DISPOZINSEN

Kunden in der Eigenverantwortung

Um das Thema Negativzinsen ist es seit Beginn der Corona-Krise vergleichsweise still geworden. Bankkonditionen bleiben aber natürlich im Fokus von Verbraucherschützern. So hat der Verein "Bürgerbewegung Finanzwende" mit Sitz in Berlin das Thema Dispozinsen wieder einmal aufs Tapet gebracht. Eine bei der FMH Finanzberatung in Auftrag gegebene Untersuchung, für die Mitte April 2020 deutschlandweit 3 428 Kontomodelle von 1 250 Banken und Sparkassen herangezogen wurden, ergab: Der durchschnittliche Dispozins beträgt 9,96 Prozent - mit einer Bandbreite von 0 bis zu 13,75 Prozent.

In einem offenen Brief hat Finanzwende deshalb an die drei großen Bankenverbände appelliert, ihre Mitgliedsinstitute zur Mäßigung aufzufordern. Sie sollten in der Corona-Krise und angesichts der Nullzinszeiten keine Dispozinsen von zehn Prozent oder mehr verlangen. Diese Forderung ist weit weniger radikal als vieles, was bisher von Verbraucherschützern verlangt wurde. Bemerkenswert ist vor allem, dass man die Kosten für Refinanzierung, Eigenkapital, Kreditausfälle und den laufenden Betrieb gar nicht in Abrede stellt. Ebenso wird anerkannt, dass diese Kosten von Institut zu Institut unterschiedlich hoch ausfallen können. Gleichwohl wird der große Unterschied zwischen einlagen- und Dispozinsen als nicht gerechtfertigt kritisiert - zumal in Krisenzeiten, in denen Menschen unverschuldet in eine finanziell schwierige Lage geraten können.
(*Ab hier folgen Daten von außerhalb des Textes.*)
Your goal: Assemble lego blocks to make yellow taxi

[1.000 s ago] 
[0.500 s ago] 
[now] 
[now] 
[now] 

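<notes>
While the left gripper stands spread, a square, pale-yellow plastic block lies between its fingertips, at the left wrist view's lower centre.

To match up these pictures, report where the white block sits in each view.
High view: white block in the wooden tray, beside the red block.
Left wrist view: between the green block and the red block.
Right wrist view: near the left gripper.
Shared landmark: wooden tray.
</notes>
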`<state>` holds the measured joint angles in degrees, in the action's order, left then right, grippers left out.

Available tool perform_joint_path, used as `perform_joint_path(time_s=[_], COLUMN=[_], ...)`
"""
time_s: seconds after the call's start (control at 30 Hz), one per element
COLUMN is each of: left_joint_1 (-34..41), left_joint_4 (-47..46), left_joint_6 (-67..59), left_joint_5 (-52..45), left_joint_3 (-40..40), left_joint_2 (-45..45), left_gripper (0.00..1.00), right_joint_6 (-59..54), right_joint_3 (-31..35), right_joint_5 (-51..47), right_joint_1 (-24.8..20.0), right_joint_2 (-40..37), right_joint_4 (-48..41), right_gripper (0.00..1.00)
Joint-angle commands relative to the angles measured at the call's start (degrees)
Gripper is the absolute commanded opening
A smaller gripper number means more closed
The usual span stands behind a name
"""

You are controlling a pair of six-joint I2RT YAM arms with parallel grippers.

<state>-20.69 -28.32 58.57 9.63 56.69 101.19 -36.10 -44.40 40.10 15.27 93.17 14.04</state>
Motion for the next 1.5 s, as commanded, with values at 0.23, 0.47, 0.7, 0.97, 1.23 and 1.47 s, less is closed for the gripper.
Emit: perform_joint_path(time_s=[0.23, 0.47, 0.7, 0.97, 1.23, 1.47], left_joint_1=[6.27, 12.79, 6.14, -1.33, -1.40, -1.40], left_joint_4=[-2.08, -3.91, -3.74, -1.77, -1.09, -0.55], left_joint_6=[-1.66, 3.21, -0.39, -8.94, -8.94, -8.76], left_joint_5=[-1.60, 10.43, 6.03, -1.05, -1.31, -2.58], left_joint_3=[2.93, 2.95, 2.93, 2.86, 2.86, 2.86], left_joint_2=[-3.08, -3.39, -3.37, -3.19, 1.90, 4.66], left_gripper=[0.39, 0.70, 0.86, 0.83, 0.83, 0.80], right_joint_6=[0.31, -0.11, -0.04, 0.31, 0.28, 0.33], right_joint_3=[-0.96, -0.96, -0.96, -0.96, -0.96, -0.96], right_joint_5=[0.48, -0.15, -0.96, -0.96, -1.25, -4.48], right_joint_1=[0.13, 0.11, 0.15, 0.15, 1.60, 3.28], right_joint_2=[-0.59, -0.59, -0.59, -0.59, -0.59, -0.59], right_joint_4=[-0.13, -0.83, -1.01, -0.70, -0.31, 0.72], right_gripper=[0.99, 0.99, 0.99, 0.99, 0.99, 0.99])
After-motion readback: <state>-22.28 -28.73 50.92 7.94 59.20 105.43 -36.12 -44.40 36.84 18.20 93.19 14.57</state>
Hier wird an die gesellschaftliche Verantwortung der Banken appelliert.

Dass die Institute dieser Verantwortung gerecht werden, indem sie bei regulären Krediten zum Beispiel dem Wunsch nach einer zeitweiligen Aussetzung der Ratenzahlung entsprechen, wird hierbei nicht berücksichtigt. Natürlich kann ein Dispositionskredit zu einem hohen Zins dazu beitragen, die Schuldenlast weiter ansteigen zu lassen. Dann liegt es allerdings auch in der Verantwortung des Kunden, sich in einer Notlage an seine Bank zu wenden, damit man gemeinsam nach einer Lösung suchen kann. Wie immer bei der Diskussion um den Dispositionskredit wird auch diesmal nicht berücksichtigt, dass diese Kreditlinie im Grunde lediglich als Kulanzlösung für kurzfristige Engpässe gedacht ist. Für einen längerfristigen Finanzierungsbedarf gibt es andere - in der Regel deutlich günstigere - Lösungen. Darauf hat zum Beispiel die Volksbank Dreieich hingewiesen, die in diesem Kontext als eines der teuersten Institute an den Pranger gestellt wurde. Viele Institute verstehen den Dispozins deshalb ein Stück weit als "Erziehungsmaßnahme" beziehungsweise als "Abwehrzins", um die Kunden zur Nutzung anderer Lösungen zu bewegen.

Das muss der Kunde aber natürlich auch wollen. Wenn Verbraucher es sich allzu einfach machen und einfach ihr Girokonto längerfristig ins Minus laufen lassen, dann ist das nichts, was man den Banken vorwerfen kann. Natürlich muss es das Ziel sein, diese Kunden aktiv anzusprechen und ihnen andere Lösungen vorzuschlagen. In der Regel wird das auch so gehandhabt. In Krisenzeiten lässt sich aber nicht ausschließen, dass das nicht flächendeckend klappt. Ein bisschen Eigenverantwortung darf man dem Kunden da schon zugestehen. Bei der Suche nach einem kostenlosen Girokonto - auch das gibt es übrigens bei der Volksbank Dreieich - kann er ja auch aktiv werden. Red.